#### Action item:
Only the lines of the data holding the string "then" need to be returned.

Dataset section below:

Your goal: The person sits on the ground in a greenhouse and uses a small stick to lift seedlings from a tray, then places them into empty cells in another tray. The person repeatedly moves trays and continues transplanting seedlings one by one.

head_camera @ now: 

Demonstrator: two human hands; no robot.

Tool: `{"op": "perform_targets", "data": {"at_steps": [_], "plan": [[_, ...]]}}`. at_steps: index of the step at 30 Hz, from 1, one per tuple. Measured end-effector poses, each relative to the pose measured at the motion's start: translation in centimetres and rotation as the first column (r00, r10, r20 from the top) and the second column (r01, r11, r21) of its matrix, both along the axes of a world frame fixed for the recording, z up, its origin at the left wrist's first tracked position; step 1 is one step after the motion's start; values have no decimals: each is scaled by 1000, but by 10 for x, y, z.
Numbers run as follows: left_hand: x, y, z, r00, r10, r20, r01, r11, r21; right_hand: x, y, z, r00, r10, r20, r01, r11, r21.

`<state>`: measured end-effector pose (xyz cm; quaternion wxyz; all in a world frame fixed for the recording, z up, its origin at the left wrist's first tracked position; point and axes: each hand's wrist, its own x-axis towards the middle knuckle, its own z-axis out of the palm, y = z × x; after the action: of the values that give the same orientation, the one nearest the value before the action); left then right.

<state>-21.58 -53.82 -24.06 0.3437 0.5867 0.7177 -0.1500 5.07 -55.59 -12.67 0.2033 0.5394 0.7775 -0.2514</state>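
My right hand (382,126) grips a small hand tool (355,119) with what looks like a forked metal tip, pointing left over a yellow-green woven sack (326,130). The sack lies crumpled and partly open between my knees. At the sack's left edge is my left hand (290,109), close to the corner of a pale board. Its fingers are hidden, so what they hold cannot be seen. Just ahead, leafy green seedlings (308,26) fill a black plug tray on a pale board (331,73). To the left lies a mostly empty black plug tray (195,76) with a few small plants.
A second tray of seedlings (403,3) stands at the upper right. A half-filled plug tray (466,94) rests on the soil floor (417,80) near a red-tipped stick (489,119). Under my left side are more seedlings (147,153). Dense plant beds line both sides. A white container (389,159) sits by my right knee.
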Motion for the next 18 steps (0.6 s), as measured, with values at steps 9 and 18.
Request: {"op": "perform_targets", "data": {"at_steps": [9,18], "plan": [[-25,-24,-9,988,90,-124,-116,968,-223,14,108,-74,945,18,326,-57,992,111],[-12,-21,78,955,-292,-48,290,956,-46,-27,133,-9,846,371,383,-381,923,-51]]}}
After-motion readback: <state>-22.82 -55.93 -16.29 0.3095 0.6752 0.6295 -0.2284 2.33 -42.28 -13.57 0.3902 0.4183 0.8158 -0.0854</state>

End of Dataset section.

#### Written answer:
Your goal: The person sits on the ground in a greenhouse and uses a small stick to lift seedlings from a tray, then places them into empty cells in another tray. The person repeatedly moves trays and continues transplanting seedlings one by one.
`<state>`: measured end-effector pose (xyz cm; quaternion wxyz; all in a world frame fixed for the recording, z up, its origin at the left wrist's first tracked position; point and axes: each hand's wrist, its own x-axis towards the middle knuckle, its own z-axis out of the palm, y = z × x; after the action: of the values that give the same orientation, the one nearest the value before the action); left then right.

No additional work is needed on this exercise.